La somme réclamée au titre de l’indemnité forfaitaire, par sa nature de clause pénale, peut être réduite par le juge du fond si elle apparaît manifestement excessive. Tel apparaissant être le cas en l’espèce, les demandes formées à ce titre ne relèvent pas de la compétence du juge des référés, juge de l’évidence. Il n’y a dès lors pas lieu à référé sur ce chef de demande.
Sur les demandes accessoires
Succombant, la société ZS [Localité 10] sera condamnée aux dépens, à l’exclusion du coût du procès-verbal de constat du 20 novembre 2024, un tel acte ne faisant pas partie des dépens.

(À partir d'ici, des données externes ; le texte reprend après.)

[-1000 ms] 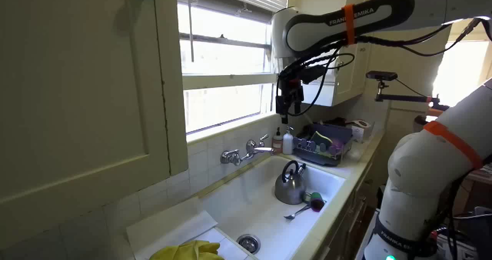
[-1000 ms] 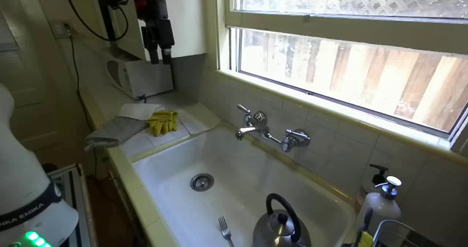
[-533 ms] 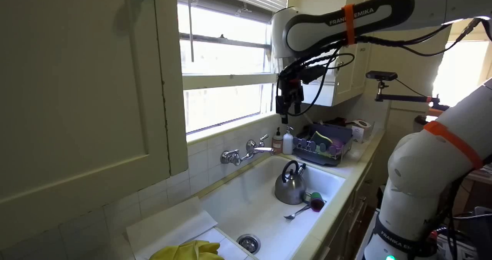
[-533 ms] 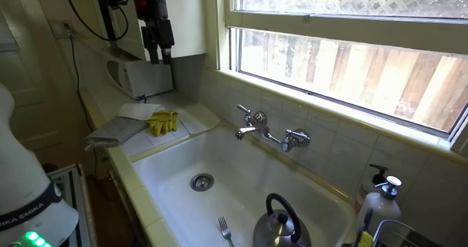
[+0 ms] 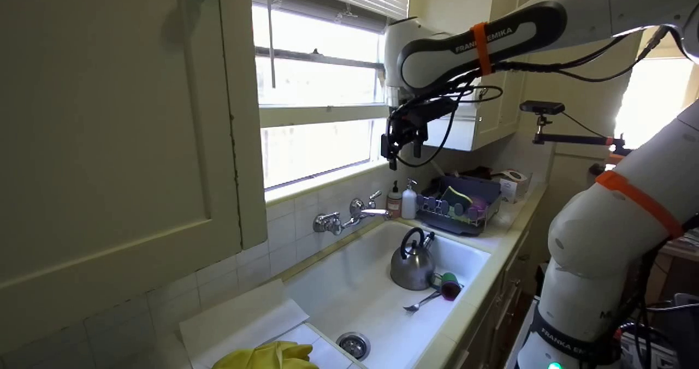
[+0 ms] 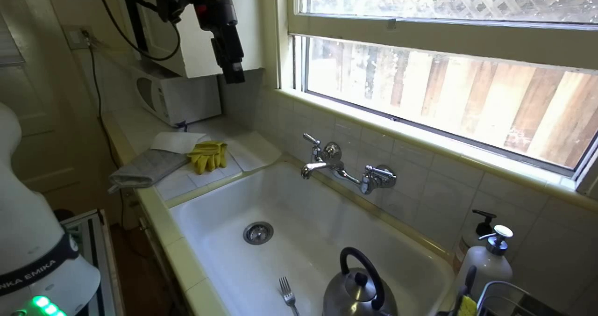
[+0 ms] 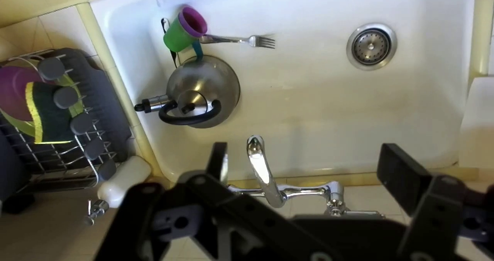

Par ailleurs, il serait inéquitable de laisser à la charge de la [Adresse 13] l’intégralité de ses frais de procédure non compris dans les dépens.
PAR CES MOTIFS
Statuant en référé, par remise au greffe le jour du délibéré, après débats en audience publique, par décision réputée contradictoire et en premier ressort,
Constatons que la société ZS [Localité 10] occupe sans droit ni titre depuis le 1er novembre 2024 les lieux situés au sein du centre commercial Westfield Les Quatre Temps à [Localité 12] [Adresse 1], niveau 2 ;
En conséquence ;
Ordonnons, si besoin avec le concours de la force publique, l’expulsion de la société ZS [Localité 10] ou de tous occupants de son chef des lieux situés au sein du centre commercial Westfield [Adresse 7] [Localité 12] [Adresse 2] ;
Disons que les meubles et objets mobiliers se trouvant sur place donneront lieu à l’application des dispositions des articles L433-1 et L433-2 du code des procédures civiles d’exécution ;
Condamnons par provision la société ZS [Localité 10] au paiement d’une indemnité mensuelle d’occupation à compter de la résiliation du contrat et jusqu’à la libération effective des lieux, égale au montant du loyer, augmenté des charges et taxes afférentes qu’elle aurait dû payer si le bail s’était poursuivi ;
Condamnons par provision la société ZS [Localité 10] à payer à la [Adresse 13] la somme provisionnelle de 310.317,13 euros, au titre des loyers, charges, taxes et accessoires dus et impayés, suivant décompte arrêté au 15 novembre 2024, 4e trimestre 2024 inclus ;
Rejetons la demande au titre de l’indemnité forfaitaire ;
Condamnons la société ZS [Localité 10] à payer à la [Adresse 13] la somme de 2.000 euros sur le fondement de l’article 700 du code de procédure civile ;
Condamnons la société ZS [Localité 10] à supporter la charge des dépens, à l’exclusion du coût du procès-verbal de constat du 20 novembre 2024 ;
Rejetons toutes les autres demandes de la [Adresse 13] ;
Rappelons que la présente décision est exécutoire par provision.
AINSI JUGÉ AU PALAIS DE JUSTICE DE BOBIGNY, LE 13 MAI 2025.